Fotografe Katarina Hruskova maakt iedere zondag een verstild tweeluik. Het verhaal ligt tussen de beelden, buiten het kader. Schrijfster Hanneke Hendrix reageert met een tweeluik in tekst. Woorden en beelden die zich aan elkaar spiegelen, tegen elkaar aan schuren of zijdelings schampen.
1.
Alles ging heel erg goed met Henk, vertelde zijn moeder bij de bakker in het centrum. Het meisje achter de balie had geknikt. Henk was druk. Hij was nu een succesvol muzikant. Schlagermuzikant.
“Wie had dat ooit gedacht?” zei de moeder van Henk.
Het meisje haalde haar schouders op.
“Nou ja, ik niet,” zei de moeder van Henk. “Ik in ieder geval niet.”
Het meisje vroeg niet naar haar faillissement. Ze huiverde toen de deur van de winkel achter de moeder van Henk dichtviel. De moeder van Henk was een vreselijk mens. Ze had vroeger bij Henk in de klas gezeten en de herinneringen van die arme jongen die door zijn moeder in matrozenpakjes werd gestoken, dat terwijl het toch echt geen carnaval was, sprongen altijd in haar hoofd als Henks moeder in de winkel was, met haar magere kop en haar opgeföhnde haar.
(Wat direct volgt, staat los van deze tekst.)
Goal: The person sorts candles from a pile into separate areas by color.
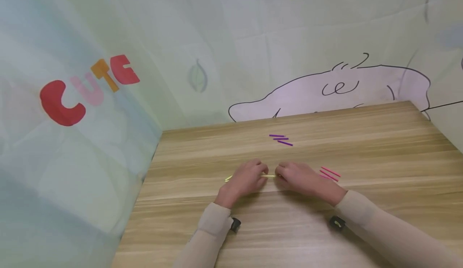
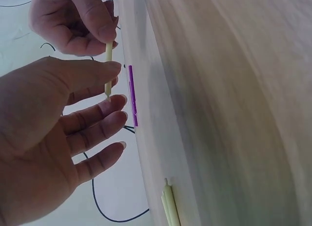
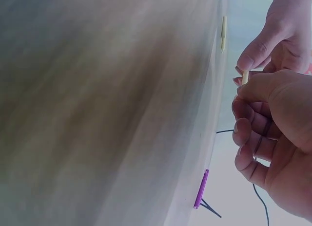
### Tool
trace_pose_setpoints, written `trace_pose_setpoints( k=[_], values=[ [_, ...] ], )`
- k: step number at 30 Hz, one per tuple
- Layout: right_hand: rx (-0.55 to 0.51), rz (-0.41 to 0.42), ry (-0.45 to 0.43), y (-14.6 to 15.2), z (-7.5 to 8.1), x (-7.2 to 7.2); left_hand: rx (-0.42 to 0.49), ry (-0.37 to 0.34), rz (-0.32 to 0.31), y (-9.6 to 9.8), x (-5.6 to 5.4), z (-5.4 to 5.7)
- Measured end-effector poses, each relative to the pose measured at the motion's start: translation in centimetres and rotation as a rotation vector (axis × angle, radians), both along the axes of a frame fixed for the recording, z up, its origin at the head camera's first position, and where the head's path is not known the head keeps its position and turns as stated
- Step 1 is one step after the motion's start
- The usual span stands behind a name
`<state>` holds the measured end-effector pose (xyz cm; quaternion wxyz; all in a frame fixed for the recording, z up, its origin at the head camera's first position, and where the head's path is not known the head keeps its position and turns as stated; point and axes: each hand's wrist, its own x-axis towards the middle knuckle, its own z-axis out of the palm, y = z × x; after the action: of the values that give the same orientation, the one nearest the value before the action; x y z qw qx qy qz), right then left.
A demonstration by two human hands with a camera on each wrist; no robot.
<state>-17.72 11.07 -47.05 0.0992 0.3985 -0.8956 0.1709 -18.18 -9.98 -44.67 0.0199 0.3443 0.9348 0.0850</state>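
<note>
A thin pale-yellow stick (image 1: 268, 176) spans the gap between the two hands, just over the table. My left hand (image 1: 247, 177) pinches one end between thumb and index finger; in the left wrist view a narrowed tip pokes out past them, and the other fingers are spread. The opposite end is pinched by my right hand (image 1: 298, 177), its remaining fingers loosely curled in the right wrist view. Left of the left hand lie more yellow sticks (image 2: 170, 206), partly hidden by it in the head view. Pink sticks (image 1: 330, 171) lie beside the right forearm.
Several purple sticks (image 1: 276, 136) lie farther back on the wood-grain table (image 1: 195, 151). A printed curtain (image 1: 217, 39) hangs behind the table and along its left side. Each wrist carries a small black device, one on the left (image 1: 236, 224) and one on the right (image 1: 337, 223).
</note>
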Motion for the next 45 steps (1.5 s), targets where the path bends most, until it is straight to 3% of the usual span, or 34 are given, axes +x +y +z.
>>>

Henk. Het huilende te dikke jongetje in een te krap zelfgemaakt pakje. Henk werd vroeger iedere dag wel in een vuilnisbak gepropt, dan stond de hele school er omheen te lachen. Zijn moeder had hem er wel eens uitgeplukt en hem kwaad aan de hand het schoolplein afgesleept. Iedereen had hen nagewezen. Iedereen. Henks vader had een winkel in kunstgras en Henk had een paar jaar geleden het bedrijf overgenomen, maar was er na twee jaar weer uitgestapt. Want Henk hield niet van de kunstgrasbusiness. Henk zat in een schlagercoverband. Daar hield hij het meeste van. Van schlagers zingen.
Ze had hem al lang niet meer gezien. Het speet haar ineens heel erg dat ze vroeger nooit iets tegen hem had gezegd. Hij was niet eens een lelijke jongen, heus niet, maar het zat hem gewoon niet mee. Niks had hem meegezeten. Misschien moest ze hem eens opzoeken. Misschien moest ze eens sorry zeggen. Misschien hielp dat.
2.
De dag dat Henk besloot om zijn moeder de waarheid te vertellen, was de beste dag uit Henks leven. Het leven leek veel lichter daarna.
Hij zat op zijn terrasje achter zijn huis, binnen scharrelde zijn vriend door de woonkamer. Buiten waaide een briesje. De zon scheen. Henk neuriede een liedje.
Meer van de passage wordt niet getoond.